Ignis went to the next slide. A portrait of a wide-jawed man with a face only a mother garula could love brooded down from the display screen.
“Oh great,” Noctis muttered, drawing a confused look from Gladio. “Not this guy…”
"Regulus Invicta," Ignis continued, "is remembered as one of the strongest advocates for freedom of speech throughout the history of Lucis. However, what is less commonly remembered are his persistent demands for the de-establishment of the monarchy in favor of what we would now refer to as a democratic socialist republic. Even during the Lucian civil war, Invicta was a controversial figure. At first his philosophies were embraced by the deconstructionists, who sought to overthrow the Lucis Caelums in favor of a fragmented nation-states ruled by regional noblemen. They were less in favor of his leanings toward a democratic socialist republic. Despite this difference of opinion, Invicta was one of the few intellectuals of his time that insisted on the right of deconstructionists to espouse their ideals without punishment or censorship. Unfortunately, this insistence, combined with his involvement with radical circles, led to his eventual imprisonment. He would die of consumption shortly thereafter.”

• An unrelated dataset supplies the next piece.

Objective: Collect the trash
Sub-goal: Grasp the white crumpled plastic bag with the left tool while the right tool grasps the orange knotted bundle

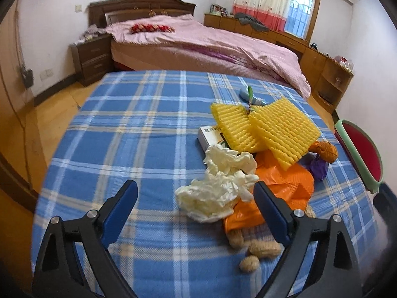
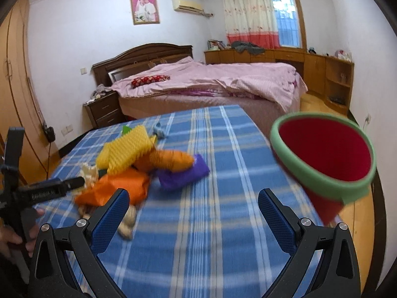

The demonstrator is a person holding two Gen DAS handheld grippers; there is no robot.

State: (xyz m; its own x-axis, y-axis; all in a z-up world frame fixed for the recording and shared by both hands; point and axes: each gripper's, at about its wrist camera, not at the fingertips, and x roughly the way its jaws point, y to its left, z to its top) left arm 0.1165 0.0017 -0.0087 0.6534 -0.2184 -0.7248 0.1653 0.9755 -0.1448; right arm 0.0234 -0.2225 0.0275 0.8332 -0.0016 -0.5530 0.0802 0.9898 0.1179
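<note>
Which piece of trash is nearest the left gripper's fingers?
The crumpled white tissue, lying just ahead of the open left gripper; the yellow foam sheets lie farther back.

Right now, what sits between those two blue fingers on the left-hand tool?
In the left wrist view, a crumpled white tissue lies between the open left gripper fingers, untouched, resting partly on an orange bag on the blue plaid cloth.

A: What stands behind the plaid-covered worktop (image 1: 139, 129)?

B: A bed (image 2: 211, 82) with a pink quilt and a red pillow (image 2: 150, 80).

A: Beside the bed?

B: A dark nightstand (image 2: 104, 110) left, wooden cabinets (image 2: 315, 72) right, a framed photo (image 2: 145, 9) and air conditioner (image 2: 187, 4) above.
</note>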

A hand shot up - the same wind-bag from before.
“Yes, Cleetus?” Ignis’s smile was tight.
“Professor Scientia, as you were speaking I couldn’t help but remember an essay I came across in the Lucian History Journal the other day. The article was about the evolution of Lucian collective memory of the civil war.”
Gladio chuckled. “Oh boy. Here he goes again. This guy really can’t stop himself, can he?”

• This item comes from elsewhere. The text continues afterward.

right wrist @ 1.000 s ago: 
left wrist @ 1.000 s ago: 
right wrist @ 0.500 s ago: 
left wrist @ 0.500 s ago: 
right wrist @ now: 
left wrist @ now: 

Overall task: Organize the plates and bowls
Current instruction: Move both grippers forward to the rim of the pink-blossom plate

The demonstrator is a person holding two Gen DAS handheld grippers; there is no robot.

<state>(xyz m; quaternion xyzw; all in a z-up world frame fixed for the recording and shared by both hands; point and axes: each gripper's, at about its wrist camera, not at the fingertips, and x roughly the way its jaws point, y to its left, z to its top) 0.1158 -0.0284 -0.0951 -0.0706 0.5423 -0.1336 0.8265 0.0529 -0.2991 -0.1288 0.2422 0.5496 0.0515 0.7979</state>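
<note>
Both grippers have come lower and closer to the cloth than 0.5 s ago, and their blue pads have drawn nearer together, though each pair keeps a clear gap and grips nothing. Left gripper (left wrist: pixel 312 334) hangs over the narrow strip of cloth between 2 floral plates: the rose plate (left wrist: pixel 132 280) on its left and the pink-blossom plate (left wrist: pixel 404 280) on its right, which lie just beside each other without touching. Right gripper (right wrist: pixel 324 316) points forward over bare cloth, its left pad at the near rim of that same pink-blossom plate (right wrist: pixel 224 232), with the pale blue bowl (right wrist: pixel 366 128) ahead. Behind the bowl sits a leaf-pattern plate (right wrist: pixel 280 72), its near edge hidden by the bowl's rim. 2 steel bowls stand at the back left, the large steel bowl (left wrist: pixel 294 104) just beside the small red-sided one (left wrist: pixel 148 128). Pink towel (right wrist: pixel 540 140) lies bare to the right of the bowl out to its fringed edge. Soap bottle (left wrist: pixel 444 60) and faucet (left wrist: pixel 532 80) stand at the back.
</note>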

Noctis wasn’t laughing. He wanted Ignis to get back on topic and finish explaining why Invicta and the deconstructionists were wrong.
“According to the arguments propounded throughout the essay” - Gladio actually snorted at this point - “collective opinion regarding Invicta and the deconstructionists split after Lucis became a constitutional monarchy. Invicta was distanced from the deconstructionists and by means of propaganda -”
Bells went off in Noct’s head. Propaganda? What was this guy trying to get at?
“ - and state sanctioned school curriculum -”
Noctis gripped the arms of his desk, knuckles whitening.
“ - Invicta gradually became celebrated as one of the fathers of free speech. Meanwhile, his links to deconstructionists were covered up, preventing further instability to Lucian society while conveniently appropriating the parts that aligned with contemporary values.”
He paused for a breath. Ignis stepped out from behind the podium, quick to seize back control of the conversation.
“Your statements indicate a very post-modern interpretation of the historical records, Cleetus,” he remarked politely. “It’s interesting that you bring up social instability. Although not as commonly espoused today, there are ideologues who from time to time self-identify as deconstructionists. However, they are often ridiculed by both leftists and conservatives, rarely gaining any political legitimacy. In this way, the general public remains largely unexposed to contemporary deconstructionism outside of the occasional satirical representation on late night TV shows or the funnies.”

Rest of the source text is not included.